"The trials… begin now."
Archmagister Or Gramdmaster Calwen's voice boomed like thunder beneath a still sky. The air vibrated with his words, heavy with ancient magic. Before the gathered candidates, the great hall shimmered and folded upon itself — reality peeling back like a stage curtain.
From the polished marble walls, doorways emerged: some glowing with soft blue light, others crackling with sparks or trailing frost. Each pulsed with a different essence — fire, wind, mirrorlight, snow. They weren't doors in the traditional sense, but gateways carved from magic itself, each one alive and waiting.

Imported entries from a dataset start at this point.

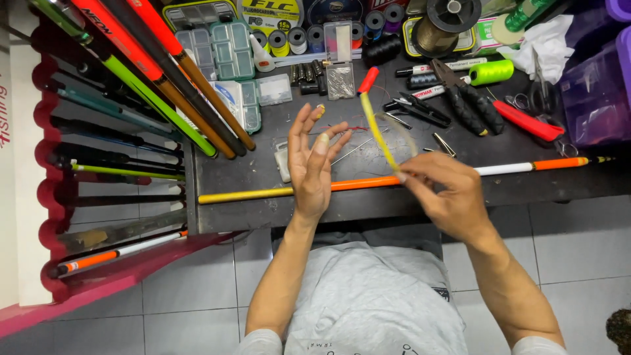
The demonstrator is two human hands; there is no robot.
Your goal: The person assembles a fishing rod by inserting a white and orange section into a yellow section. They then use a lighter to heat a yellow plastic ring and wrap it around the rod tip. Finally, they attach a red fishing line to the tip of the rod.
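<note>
right hand: yours, nearest the camera, fingers pinched shut on the lower end of a slim yellow float with a red tip; a loop of clear line stands off it just beside your fingertips.
left hand: open, palm turned toward the right, fingers spread and raised; holds nothing that I can see. A bit of tape or padding shows on two fingertips.
float position: up off the worktop, tilted, red tip pointing away from you, between the two hands and closer to the right one; left hand near it, not touching.
progress: my read is mid-rigging. Float is in hand and line is at it, but whether the line is threaded or knotted is too fine to tell. Nothing looks finished or set aside.
under the hands: long yellow-orange-white rod section lying across the worktop edge.
farther back: black-handled pliers, red-handled cutter, clear tackle boxes, line spools along the back.
left side: red rack of rods.
</note>
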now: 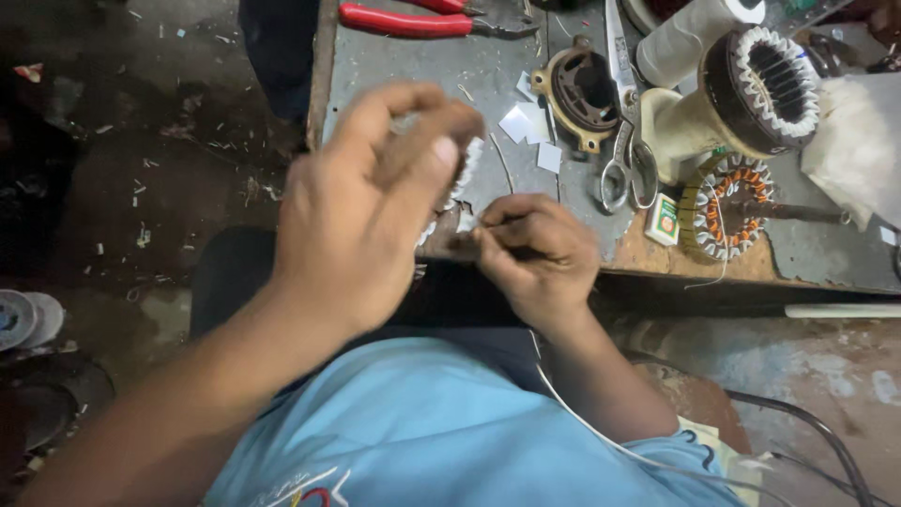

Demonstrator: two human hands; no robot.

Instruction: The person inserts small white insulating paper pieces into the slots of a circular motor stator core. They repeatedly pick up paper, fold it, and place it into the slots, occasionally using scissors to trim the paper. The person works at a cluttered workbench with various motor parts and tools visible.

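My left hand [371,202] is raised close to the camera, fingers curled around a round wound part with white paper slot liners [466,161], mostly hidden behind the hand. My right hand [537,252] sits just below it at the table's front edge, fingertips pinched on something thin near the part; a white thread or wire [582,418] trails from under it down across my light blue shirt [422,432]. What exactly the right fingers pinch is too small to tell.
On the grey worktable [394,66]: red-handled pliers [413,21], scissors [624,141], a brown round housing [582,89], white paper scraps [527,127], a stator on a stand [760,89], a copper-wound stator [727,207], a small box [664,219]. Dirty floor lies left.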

Ymir's eyes traced the snowy door at the far end, a cold wind already seeping through the arch. Her breath fogged the air. She stepped forward as the crowd murmured behind her.
A hush fell as the participants began entering one by one. When Ymir passed through her doorway, the world turned white.
She emerged beneath towering firs laden with snow, the air sharp and silent. The forest stretched in every direction, a labyrinth of dark trees and icy trails. Wind whispered between the branches. Frost crunched beneath her boots.
The door behind her snapped shut with a metallic clang and vanished into the bark of an ancient pine.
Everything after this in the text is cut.